Data shown:

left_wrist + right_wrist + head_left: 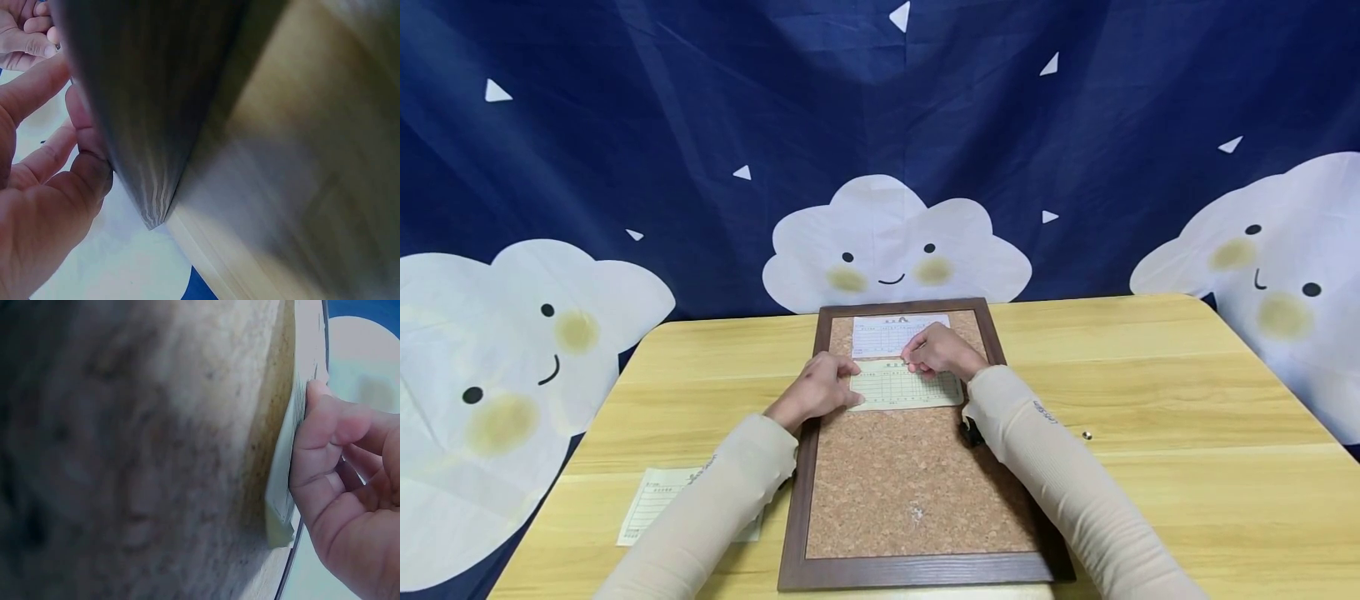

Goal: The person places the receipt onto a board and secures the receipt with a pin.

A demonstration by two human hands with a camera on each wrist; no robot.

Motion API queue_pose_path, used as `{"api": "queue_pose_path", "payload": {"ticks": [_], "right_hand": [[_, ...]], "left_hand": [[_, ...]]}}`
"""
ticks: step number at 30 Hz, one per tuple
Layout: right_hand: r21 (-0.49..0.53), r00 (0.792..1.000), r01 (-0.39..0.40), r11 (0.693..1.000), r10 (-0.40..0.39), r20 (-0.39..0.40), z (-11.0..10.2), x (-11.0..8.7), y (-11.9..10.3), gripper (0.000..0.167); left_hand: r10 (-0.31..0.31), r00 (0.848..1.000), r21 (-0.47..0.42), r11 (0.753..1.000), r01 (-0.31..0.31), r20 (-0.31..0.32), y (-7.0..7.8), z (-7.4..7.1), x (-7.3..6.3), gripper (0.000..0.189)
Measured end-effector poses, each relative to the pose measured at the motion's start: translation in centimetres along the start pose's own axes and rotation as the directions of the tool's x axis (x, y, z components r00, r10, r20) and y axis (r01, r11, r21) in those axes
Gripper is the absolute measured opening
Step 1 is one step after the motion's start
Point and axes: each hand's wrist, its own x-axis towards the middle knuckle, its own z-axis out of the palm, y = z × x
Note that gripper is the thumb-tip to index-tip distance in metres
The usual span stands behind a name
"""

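Note:
A pale yellow printed form lies across the upper part of a cork board with a brown wooden frame. My left hand rests at the form's left edge, thumb and forefinger spread apart and touching it. At the form's top edge my right hand pinches a small thumbtack, mostly hidden by the fingertips. In the left wrist view a tiny dark bit shows at the right hand's fingertips. The right wrist view shows the form's lower corner lifted off the cork. Above it lies a white printed form.
Another yellow form lies on the wooden table at the left, partly under my left forearm. A small shiny metal thumbtack sits right of the board. Behind the table hangs a dark blue cloth with white clouds.

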Motion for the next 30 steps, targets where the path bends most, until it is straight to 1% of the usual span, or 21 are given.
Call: {"api": "queue_pose_path", "payload": {"ticks": [10, 17, 24, 30], "right_hand": [[-0.015, 1.0, 0.018, 1.0, -0.018, 0.008, -0.07, 0.01, -0.15, 0.014], [-0.021, 1.0, -0.015, 1.0, 0.016, 0.017, -0.16, 0.0, -0.21, 0.014], [-0.028, 1.0, -0.003, 1.0, 0.003, 0.007, -0.19, 0.0, -0.16, 0.015], [-0.019, 1.0, -0.007, 1.0, 0.007, 0.0, -0.15, 0.0, -0.15, 0.015]], "left_hand": [[0.01, 1.0, 0.001, 1.0, -0.01, 0.004, 0.0, -0.12, -0.07, 0.04], [0.022, 1.0, -0.009, 1.0, -0.022, 0.008, -0.02, -0.02, 0.1, 0.041], [0.023, 1.0, -0.003, 1.0, -0.023, 0.001, 0.03, -0.06, 0.13, 0.041], [0.015, 1.0, -0.005, 1.0, -0.015, 0.009, 0.07, -0.05, 0.09, 0.041]]}}
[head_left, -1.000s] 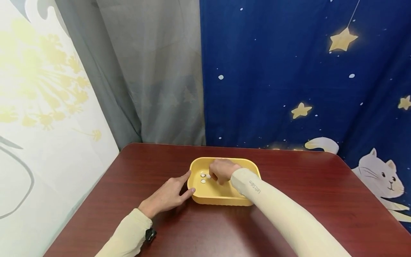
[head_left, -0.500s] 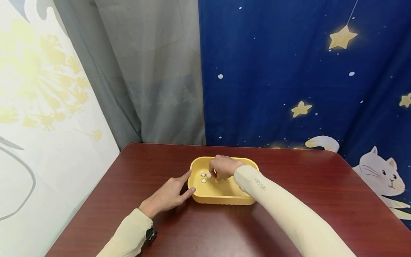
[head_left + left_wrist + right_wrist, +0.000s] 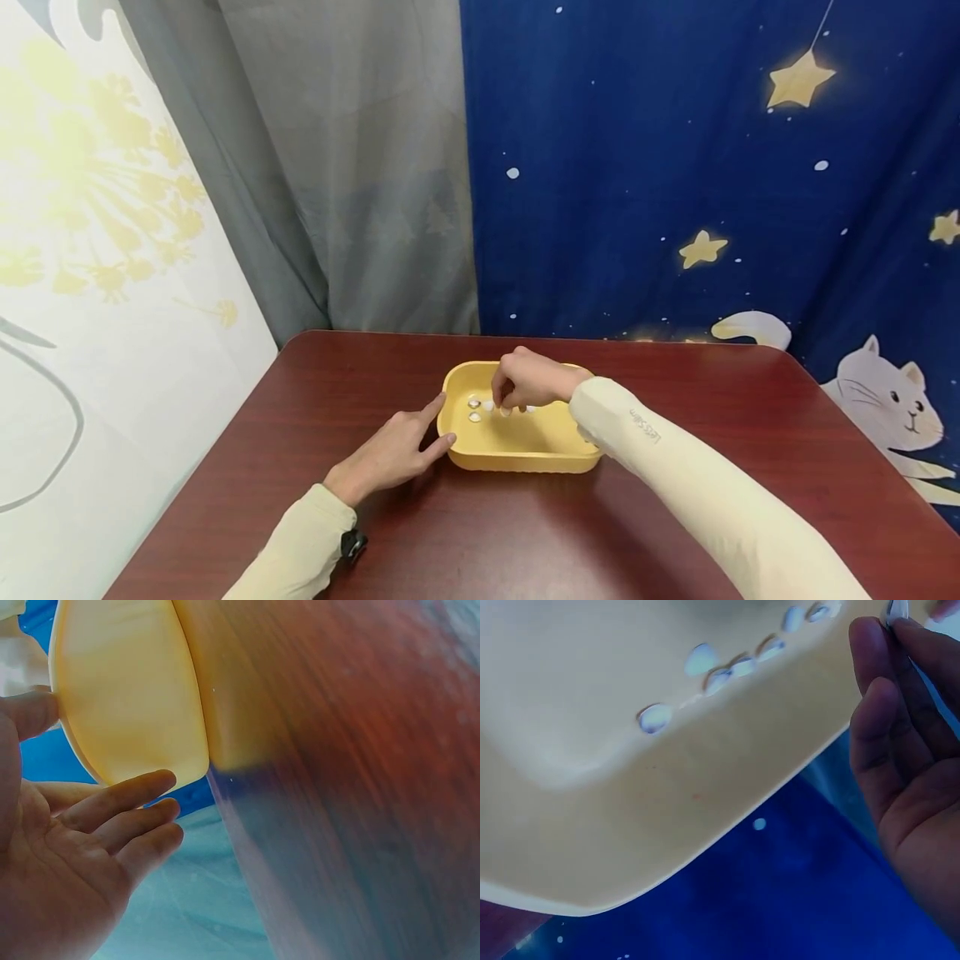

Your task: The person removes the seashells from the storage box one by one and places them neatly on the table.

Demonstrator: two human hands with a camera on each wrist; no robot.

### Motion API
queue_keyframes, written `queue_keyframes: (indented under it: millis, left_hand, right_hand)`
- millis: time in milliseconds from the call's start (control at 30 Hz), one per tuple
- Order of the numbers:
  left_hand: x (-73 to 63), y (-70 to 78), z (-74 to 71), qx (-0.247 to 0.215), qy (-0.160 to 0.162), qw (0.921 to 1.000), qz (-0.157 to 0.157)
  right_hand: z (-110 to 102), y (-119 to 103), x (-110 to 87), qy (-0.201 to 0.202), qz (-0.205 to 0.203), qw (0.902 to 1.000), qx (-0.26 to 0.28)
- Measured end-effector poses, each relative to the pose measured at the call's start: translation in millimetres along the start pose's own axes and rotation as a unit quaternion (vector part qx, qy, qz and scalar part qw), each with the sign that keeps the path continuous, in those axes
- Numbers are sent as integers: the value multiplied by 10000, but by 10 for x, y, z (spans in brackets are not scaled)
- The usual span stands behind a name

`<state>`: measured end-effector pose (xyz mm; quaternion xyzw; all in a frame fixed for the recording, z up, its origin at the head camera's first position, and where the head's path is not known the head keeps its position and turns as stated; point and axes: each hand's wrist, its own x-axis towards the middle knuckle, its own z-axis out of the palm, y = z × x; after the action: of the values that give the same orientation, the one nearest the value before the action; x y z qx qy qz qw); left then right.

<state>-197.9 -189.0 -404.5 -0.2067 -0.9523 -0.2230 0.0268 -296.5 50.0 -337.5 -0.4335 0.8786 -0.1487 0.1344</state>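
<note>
A yellow rectangular basin (image 3: pixel 525 462) with rounded corners stands on the table. My right hand (image 3: pixel 534 377) is over its inside and pinches a small white seashell (image 3: pixel 895 612) between thumb and finger. Several other shells (image 3: pixel 654 718) lie along the basin's far side in the right wrist view. Toward the basin's left end in the head view are a few more, one of them a pale shell (image 3: pixel 475 417). My left hand (image 3: pixel 392 452) touches the basin's left end with thumb and index finger spread apart; its other fingers extend loosely beside the outer wall (image 3: pixel 135 690).
The dark red wooden table (image 3: pixel 337 375) extends around the basin. Behind it hang a grey curtain (image 3: pixel 375 167) and a blue curtain (image 3: pixel 600 167) with stars. A white patterned panel (image 3: pixel 112 375) stands at the left. A black band (image 3: pixel 352 545) is on my left wrist.
My right hand has risen from the basin floor and shifted slightly right, now with a shell in its fingertips; shells behind it have come into view. The left hand keeps its place.
</note>
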Motion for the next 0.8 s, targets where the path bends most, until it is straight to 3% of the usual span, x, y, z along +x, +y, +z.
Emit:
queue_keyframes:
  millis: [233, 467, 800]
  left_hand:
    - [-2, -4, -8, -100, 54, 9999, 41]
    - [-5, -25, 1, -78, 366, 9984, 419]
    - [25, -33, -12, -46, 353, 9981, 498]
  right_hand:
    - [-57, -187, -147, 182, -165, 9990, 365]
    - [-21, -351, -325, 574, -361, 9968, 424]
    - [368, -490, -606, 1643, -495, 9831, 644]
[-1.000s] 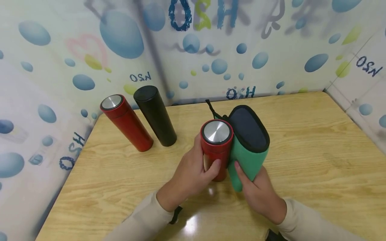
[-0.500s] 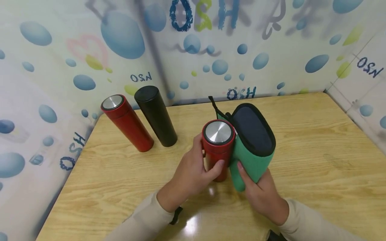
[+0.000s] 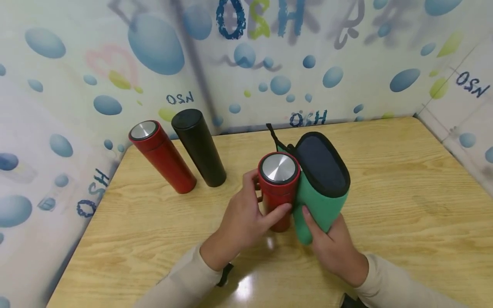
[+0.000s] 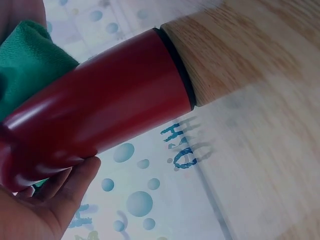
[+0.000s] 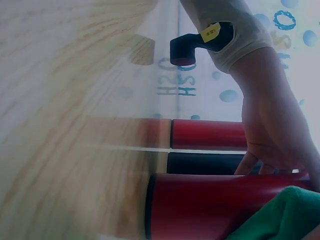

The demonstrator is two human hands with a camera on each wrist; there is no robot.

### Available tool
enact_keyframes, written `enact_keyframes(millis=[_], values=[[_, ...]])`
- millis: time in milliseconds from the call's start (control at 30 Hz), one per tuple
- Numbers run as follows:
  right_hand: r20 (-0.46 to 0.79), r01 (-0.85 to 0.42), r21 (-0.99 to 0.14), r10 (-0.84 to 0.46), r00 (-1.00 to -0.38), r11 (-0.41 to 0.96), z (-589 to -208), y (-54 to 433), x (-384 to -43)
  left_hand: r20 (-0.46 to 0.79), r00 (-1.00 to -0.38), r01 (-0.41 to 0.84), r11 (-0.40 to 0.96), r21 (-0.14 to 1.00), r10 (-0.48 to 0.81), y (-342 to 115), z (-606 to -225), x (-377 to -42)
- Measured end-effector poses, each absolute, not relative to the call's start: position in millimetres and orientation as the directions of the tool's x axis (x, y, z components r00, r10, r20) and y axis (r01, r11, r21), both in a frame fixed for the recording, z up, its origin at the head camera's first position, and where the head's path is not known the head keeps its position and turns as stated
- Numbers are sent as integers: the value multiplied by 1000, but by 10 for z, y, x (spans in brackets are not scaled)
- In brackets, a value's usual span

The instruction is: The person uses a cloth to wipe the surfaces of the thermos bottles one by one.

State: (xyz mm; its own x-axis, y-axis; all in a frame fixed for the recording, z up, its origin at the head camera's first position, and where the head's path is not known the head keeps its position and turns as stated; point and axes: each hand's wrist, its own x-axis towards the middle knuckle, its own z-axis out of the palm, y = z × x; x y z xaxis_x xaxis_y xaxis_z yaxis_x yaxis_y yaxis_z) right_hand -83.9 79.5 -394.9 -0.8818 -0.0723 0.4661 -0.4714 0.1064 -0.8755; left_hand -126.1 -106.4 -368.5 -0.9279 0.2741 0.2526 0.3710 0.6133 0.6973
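Note:
A red thermos flask (image 3: pixel 279 194) with a silver lid stands upright on the wooden table. My left hand (image 3: pixel 244 216) holds it, thumb across the front and fingers at its far left side. Right beside the flask, a green bottle sleeve (image 3: pixel 321 205) with a dark lining and black strap is in my right hand (image 3: pixel 335 252), its mouth tilted up. The sleeve touches the flask's side. In the left wrist view the flask's body (image 4: pixel 115 95) fills the middle, sleeve cloth (image 4: pixel 35 70) behind it. The right wrist view shows the flask base (image 5: pixel 200 210) on the table.
A second red thermos flask (image 3: pixel 163 158) and a black flask (image 3: pixel 199 149) stand at the back left of the table (image 3: pixel 404 214). Behind the table is a wall (image 3: pixel 215 72) printed with blue drops. A wrist camera (image 5: pixel 184 52) sits on the left sleeve.
The green sleeve has shifted slightly right and its mouth looks wider. My left thumb has slid a little right across the flask, and the fingers behind it have loosened slightly.

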Motion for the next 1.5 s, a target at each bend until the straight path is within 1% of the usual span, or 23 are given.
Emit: enact_keyframes(millis=[100,167,233,367,467,567,733,833,900,1067,1167,1267,1400,1500], values=[[529,-533,-842,-64,-846,89,-3945,801,-843,261,-925,378,624,684,275,-1058,-3680,-1266],[537,-541,-836,-69,-841,88,-3945,806,-846,273,-922,387,638,666,275,-1057,-3682,-1267],[516,-522,-847,-81,-853,101,-3948,812,-849,290,-917,399,652,644,275,-1056,-3687,-1268],[430,-443,-888,-119,-895,122,-3950,815,-851,339,-895,442,674,593,289,-1059,-3695,-1275],[390,-405,-906,-134,-911,119,-3949,809,-849,347,-887,457,678,576,303,-1061,-3703,-1277],[415,-427,-899,-115,-902,103,-3951,799,-843,332,-891,453,675,582,311,-1066,-3715,-1275],[512,-517,-854,-77,-855,54,-3949,802,-831,324,-889,457,666,590,323,-1066,-3723,-1282],[526,-530,-847,-79,-847,45,-3943,808,-836,314,-895,446,670,594,318,-1060,-3719,-1288],[499,-506,-861,-96,-861,63,-3941,808,-841,294,-907,421,675,606,302,-1057,-3711,-1286],[370,-395,-907,-170,-913,146,-3952,805,-856,254,-934,356,681,639,250,-1054,-3705,-1279],[324,-361,-916,-206,-923,175,-3960,804,-865,260,-935,352,689,633,239,-1054,-3714,-1278],[313,-355,-916,-223,-923,186,-3964,806,-869,271,-929,367,698,615,250,-1056,-3728,-1284],[357,-388,-907,-190,-914,162,-3952,808,-869,283,-912,410,699,586,297,-1075,-3745,-1292],[429,-446,-885,-139,-892,133,-3937,808,-864,289,-894,448,690,568,342,-1090,-3749,-1295]])
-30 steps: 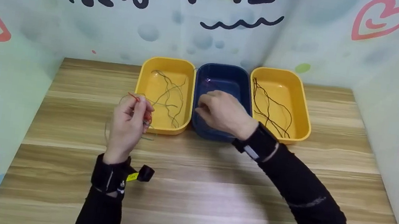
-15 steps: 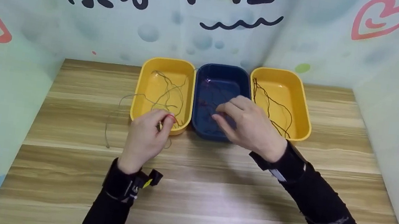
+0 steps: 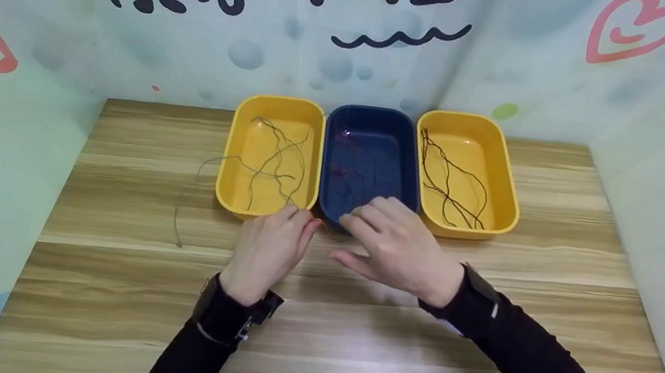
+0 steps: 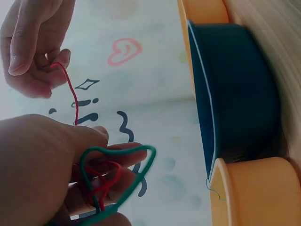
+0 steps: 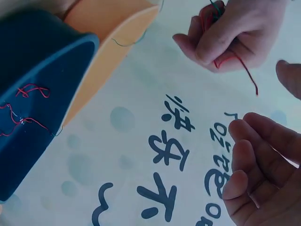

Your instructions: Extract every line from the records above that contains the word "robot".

Exercise solution:
A demonstration by two human hands with a camera on each wrist; no robot.
Demonstrator: two human hands with a camera on each wrist; no robot.
The demonstrator is two human hands with a camera on each wrist; there is no robot.

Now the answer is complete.